Comment peut on imaginer que le nombre de personnes des brigades puisse être de 3000 - 4000 collaborateurs de l’assurance maladie? C’est bien évidemment ridicule. On attend que les services de l’état fassent très vite une évaluation précise, transparente avec une répartition géographique des personnels sur une carte géographique actualisée. Là aussi il faudra être discriminant. Les populations des zones de forte activité épidémique devront être massivement testées et ce en ayant accès à une granulation fine de la localisation des personnes porteuses du virus. Sans cela ce sera inefficace. Les médecins, les “brigades” vont devoir faire mieux que le doigt mouillé.
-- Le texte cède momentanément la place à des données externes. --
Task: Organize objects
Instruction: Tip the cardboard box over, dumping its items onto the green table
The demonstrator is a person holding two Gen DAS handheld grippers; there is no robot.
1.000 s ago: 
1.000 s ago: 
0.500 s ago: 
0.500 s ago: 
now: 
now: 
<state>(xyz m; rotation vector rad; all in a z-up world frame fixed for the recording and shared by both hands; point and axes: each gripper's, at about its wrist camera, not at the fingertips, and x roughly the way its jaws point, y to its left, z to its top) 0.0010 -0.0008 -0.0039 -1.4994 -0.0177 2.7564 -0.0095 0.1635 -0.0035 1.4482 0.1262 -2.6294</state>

En effet nous faisons peu de tests et surtout seulement 17,3% sont positifs (Figure N°1).

Figure N°1: Nombre de tests effectués en France et nombre de résultats positifs du 10 mars au 3 mai 2020.

Au total le chemin vers l’efficience va être long et semé d'embûches. Certes les ARS ont été écartées et le duo Préfet/Maire ou l’inverse est maintenant aux manettes. C’est probablement une concession faite au coordonnateur Jean Castex et à l’opposition LR qui en a fait un cheval de bataille. C’est insuffisant car au regard de la responsabilité les maires signeront les arrêtés et ouvriront ou pas les écoles dans un climat d’insécurité. 

Pour tracer les personnes porteuses du virus et leurs contacts nous avons besoin des solutions numériques. Un besoin urgent. 

- Nous n'avons pas besoin d'une application qui fonctionnerait aux calendes grecques. Il nous faut un outil rapide facile à utiliser. 

- Espérer que volontairement les Français vont choisir l'État comme collecteur de leurs données, dans le cadre de ce qui s'est passé depuis le 1er janvier 2020 est très surprenant. 

- Alors le gouvernement devrait très vite faire demi-tour et choisir de confier les données à un acteur indépendant de l’état pour rétablir une confiance minimale.

Il faut agir vite pour réussir à rattraper le retard et sauver l’économie comme la santé des français. Chacun doit se rappeler qu’on ne peut pas choisir la santé contre l’économie ou la liberté contre la santé alors que les trois ne peuvent prospérer séparément.